A manager wants to automate the approval process for new laptop requests. When an employee orders a laptop from the catalog, it should route for manager approval, then to IT for fulfillment. What should you use?

Answer

Create a Flow in Flow Designer triggered by the catalog item request. Add an 'Ask for Approval' action routed to the requester's manager. On approval, create a Catalog Task assigned to the IT Hardware group for fulfillment. On rejection, update the requested item to Closed Incomplete with a note.

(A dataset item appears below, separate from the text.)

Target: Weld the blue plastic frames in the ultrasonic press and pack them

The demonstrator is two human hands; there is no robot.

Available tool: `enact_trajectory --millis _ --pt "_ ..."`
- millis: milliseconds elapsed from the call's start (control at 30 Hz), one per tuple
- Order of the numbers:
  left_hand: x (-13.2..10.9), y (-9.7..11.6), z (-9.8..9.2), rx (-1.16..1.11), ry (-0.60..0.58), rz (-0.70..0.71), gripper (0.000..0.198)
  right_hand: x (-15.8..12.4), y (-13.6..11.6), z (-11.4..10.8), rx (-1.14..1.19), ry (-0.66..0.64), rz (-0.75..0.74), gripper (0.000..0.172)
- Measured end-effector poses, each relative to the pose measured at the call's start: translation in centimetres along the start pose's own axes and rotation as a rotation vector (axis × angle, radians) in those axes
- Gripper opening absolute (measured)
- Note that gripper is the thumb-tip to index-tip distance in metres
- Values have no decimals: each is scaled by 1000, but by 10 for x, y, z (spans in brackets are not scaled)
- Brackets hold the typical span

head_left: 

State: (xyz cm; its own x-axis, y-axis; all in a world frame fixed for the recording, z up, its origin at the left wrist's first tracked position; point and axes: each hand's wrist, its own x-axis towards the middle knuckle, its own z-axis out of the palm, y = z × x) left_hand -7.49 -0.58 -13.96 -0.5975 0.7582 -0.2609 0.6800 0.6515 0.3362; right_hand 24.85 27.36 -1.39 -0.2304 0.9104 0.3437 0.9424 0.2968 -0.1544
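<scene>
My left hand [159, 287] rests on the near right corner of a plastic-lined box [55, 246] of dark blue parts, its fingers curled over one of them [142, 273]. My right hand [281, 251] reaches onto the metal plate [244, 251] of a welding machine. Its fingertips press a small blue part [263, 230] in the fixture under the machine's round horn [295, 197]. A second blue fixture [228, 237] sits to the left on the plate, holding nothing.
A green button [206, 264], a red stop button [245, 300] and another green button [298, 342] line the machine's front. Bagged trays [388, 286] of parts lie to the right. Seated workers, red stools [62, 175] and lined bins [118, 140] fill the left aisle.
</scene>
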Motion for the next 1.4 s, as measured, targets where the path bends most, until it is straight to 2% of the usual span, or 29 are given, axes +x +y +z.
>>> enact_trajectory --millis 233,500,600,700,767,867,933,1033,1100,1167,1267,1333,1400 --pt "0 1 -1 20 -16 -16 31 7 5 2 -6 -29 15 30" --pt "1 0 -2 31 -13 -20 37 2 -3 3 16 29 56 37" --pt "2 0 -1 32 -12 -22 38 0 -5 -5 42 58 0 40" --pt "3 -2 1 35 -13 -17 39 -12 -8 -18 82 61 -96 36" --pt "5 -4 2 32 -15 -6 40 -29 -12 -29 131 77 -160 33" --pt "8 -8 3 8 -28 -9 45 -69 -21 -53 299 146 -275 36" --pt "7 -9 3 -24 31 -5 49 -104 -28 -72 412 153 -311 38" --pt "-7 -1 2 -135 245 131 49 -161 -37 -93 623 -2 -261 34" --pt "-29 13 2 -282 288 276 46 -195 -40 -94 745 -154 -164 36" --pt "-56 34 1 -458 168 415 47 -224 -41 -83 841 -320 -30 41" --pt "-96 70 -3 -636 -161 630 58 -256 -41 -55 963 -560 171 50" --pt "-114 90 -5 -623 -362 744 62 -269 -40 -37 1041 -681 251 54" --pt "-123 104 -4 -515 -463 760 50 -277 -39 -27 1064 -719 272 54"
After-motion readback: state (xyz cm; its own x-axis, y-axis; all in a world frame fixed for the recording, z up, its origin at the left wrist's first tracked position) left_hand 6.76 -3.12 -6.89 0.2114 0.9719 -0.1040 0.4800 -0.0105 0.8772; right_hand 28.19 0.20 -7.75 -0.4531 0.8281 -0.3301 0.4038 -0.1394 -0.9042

Service Level Agreements (SLAs)

SLAs define the expected response and resolution times for tasks. They create measurable commitments and trigger escalations when breached.

SLA Definition Components

  • Table — Which table the SLA applies to (e.g., Incident).
  • Start condition — When the SLA clock starts (e.g., when incident is created).
  • Pause condition — When the SLA clock pauses (e.g., incident is On Hold awaiting caller).
  • Stop condition — When the SLA clock stops (e.g., incident is Resolved or Closed).
  • Duration / Schedule — Target time to complete (e.g., 4 business hours).
  • Schedule — Business hours calendar (e.g., 9 AM – 5 PM Mon-Fri).

SLA Workflow/Flow Actions

  • Notification at percentage thresholds (e.g., 50%, 75%, 100%).
  • Escalation — Reassign or notify management when approaching breach.
  • Task SLA record [task_sla] — Created for each record that matches an SLA definition.
  • SLA stages: In Progress → Paused → Achieved/Breached.
📝Exam Tip

An SLA definition needs ALL four components configured correctly: Start condition, Pause condition, Stop condition, and Duration. The Schedule determines business hours. Without a schedule, the SLA runs on a 24/7 clock. Multiple SLAs can attach to the same record.

Approvals

Approvals route records for authorization before proceeding. They can be triggered by flows, workflows, or approval rules.

Approval Concepts

  • Approval Rules — Conditions that automatically generate approval requests when a record matches.
  • Group Approvals — Route to a group; any member (or all members) can approve.
  • Sequential vs. Parallel — Approvers can be ordered (must approve in sequence) or simultaneous.
  • Approval activities track the full history of approval decisions.
  • Approval delegation — Users can delegate their approval authority when out of office.
💡Pro Tip

In Flow Designer, use the 'Ask for Approval' action for approvals. You can configure single approver, group approval (anyone or everyone), and sequential multi-level approvals. The approval is tied to the triggering record.

Key Takeaways

  • Service Catalog uses a 3-table model: sc_request → sc_req_item → sc_task.
  • Record Producers create records on OTHER tables (not sc_req_item). Catalog Items create sc_req_item records.
  • Catalog variables are NOT regular form fields — they are accessed differently in scripts.
  • Flow Designer is the preferred automation tool over legacy Workflow Editor for all new work.
  • SLAs need four components: Start condition, Pause condition, Stop condition, and Duration with a Schedule.
  • Service Portal is for end users; Platform UI is for admins and ITIL users.
  • Variable Sets allow reusing the same set of variables across multiple catalog items.